Records drawn from a dataset:
════════════════

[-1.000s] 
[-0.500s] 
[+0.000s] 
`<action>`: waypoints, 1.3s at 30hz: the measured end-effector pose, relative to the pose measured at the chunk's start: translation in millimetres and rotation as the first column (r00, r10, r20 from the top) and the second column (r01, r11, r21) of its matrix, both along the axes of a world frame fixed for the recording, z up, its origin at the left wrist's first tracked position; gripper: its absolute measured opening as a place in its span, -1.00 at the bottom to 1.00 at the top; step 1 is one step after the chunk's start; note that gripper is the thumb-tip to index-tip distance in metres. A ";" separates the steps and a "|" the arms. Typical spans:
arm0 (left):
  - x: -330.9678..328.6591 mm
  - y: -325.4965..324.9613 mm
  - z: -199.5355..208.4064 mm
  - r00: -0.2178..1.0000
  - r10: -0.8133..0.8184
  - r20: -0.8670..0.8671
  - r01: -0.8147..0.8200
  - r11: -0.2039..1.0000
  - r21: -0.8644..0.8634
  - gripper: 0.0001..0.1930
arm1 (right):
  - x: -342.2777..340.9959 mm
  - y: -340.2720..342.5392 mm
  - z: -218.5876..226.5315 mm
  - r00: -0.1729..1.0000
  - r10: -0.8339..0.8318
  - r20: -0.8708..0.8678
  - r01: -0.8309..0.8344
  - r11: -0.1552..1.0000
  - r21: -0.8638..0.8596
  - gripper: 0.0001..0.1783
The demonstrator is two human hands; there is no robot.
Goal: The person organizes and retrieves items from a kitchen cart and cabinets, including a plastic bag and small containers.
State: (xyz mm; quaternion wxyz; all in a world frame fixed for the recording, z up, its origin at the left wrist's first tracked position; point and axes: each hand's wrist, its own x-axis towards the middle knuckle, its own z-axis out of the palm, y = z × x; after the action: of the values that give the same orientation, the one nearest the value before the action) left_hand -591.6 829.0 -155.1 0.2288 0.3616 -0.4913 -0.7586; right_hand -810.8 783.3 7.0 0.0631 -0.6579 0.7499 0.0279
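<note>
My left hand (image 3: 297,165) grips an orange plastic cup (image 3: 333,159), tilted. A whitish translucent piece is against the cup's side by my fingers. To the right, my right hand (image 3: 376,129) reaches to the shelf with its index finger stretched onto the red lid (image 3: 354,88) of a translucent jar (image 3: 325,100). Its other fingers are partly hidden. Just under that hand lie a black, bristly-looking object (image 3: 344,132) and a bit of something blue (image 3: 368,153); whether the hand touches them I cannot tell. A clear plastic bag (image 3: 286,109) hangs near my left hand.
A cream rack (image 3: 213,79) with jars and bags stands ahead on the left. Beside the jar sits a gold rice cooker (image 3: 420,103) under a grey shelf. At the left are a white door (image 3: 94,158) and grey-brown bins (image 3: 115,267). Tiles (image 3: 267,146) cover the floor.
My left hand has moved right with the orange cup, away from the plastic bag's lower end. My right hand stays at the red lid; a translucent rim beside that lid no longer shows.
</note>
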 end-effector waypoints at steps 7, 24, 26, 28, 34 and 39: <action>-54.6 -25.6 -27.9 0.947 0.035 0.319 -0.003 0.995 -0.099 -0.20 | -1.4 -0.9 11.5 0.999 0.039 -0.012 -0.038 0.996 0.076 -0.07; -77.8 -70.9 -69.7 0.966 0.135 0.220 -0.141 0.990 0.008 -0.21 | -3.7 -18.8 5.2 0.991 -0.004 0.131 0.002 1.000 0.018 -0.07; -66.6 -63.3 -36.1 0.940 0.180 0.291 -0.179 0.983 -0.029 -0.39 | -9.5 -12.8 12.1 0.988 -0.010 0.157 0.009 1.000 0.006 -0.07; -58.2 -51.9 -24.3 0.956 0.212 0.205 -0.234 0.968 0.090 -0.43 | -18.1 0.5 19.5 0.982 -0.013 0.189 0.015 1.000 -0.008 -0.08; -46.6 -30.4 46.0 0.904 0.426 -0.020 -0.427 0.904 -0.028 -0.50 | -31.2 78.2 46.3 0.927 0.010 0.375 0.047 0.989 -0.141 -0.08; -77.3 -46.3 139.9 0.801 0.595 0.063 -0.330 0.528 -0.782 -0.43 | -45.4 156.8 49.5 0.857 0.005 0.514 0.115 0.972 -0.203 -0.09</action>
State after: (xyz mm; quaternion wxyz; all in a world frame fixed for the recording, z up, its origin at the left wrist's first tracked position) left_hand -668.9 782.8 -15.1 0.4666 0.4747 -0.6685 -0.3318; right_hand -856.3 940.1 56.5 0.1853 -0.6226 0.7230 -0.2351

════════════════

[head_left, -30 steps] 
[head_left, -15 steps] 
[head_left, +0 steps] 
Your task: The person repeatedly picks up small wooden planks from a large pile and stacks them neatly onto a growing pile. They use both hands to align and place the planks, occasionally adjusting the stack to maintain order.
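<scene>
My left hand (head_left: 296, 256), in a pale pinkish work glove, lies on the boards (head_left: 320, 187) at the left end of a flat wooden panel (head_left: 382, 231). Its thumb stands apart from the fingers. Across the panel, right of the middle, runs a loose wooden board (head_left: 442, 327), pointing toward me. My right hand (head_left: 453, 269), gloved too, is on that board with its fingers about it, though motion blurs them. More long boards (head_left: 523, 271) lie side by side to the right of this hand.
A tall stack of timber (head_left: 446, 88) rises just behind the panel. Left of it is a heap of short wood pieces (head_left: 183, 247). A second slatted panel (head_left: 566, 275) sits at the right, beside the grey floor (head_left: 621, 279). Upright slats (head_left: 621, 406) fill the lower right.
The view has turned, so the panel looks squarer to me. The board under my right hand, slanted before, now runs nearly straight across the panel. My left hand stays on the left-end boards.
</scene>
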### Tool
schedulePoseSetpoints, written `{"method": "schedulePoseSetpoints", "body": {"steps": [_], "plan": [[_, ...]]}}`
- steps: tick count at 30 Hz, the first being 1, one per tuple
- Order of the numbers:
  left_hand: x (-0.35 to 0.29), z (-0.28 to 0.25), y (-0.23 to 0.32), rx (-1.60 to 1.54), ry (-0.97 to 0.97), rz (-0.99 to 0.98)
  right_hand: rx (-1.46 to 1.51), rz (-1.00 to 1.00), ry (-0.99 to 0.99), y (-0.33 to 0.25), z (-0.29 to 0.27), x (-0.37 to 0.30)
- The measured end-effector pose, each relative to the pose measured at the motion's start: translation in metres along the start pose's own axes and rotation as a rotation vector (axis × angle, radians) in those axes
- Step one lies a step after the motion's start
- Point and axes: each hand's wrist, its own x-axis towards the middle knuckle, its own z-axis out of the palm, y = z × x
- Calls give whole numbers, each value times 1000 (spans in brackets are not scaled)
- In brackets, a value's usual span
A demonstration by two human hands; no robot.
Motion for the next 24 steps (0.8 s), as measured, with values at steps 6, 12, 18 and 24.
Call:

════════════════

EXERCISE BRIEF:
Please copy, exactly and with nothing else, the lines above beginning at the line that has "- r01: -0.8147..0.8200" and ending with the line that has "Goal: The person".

TASK OUTPUT:
  - r01: -0.8147..0.8200
  - r11: -0.2039..1.0000
  - r21: -0.8644..0.8634
  - gripper: 0.0001..0.1930
arm1 (right):
  - x: -342.2777..340.9959 mm
  - y: -340.2720..342.5392 mm
  - z: -218.5876..226.5315 mm
  - r00: -0.1729..1.0000
  - r10: -0.8339..0.8318
  - r20: -0.8708..0.8678
  - r01: -0.8309..0.8344
  - r11: -0.1552..1.0000
  - r21: -0.8638..0.8596
  - gripper: 0.0001..0.1783
The demonstrator is two human hands; there is no robot.
Goal: The person organizes and retrieves items from a kitchen cart and cabinets, including a plastic bag and small containers.

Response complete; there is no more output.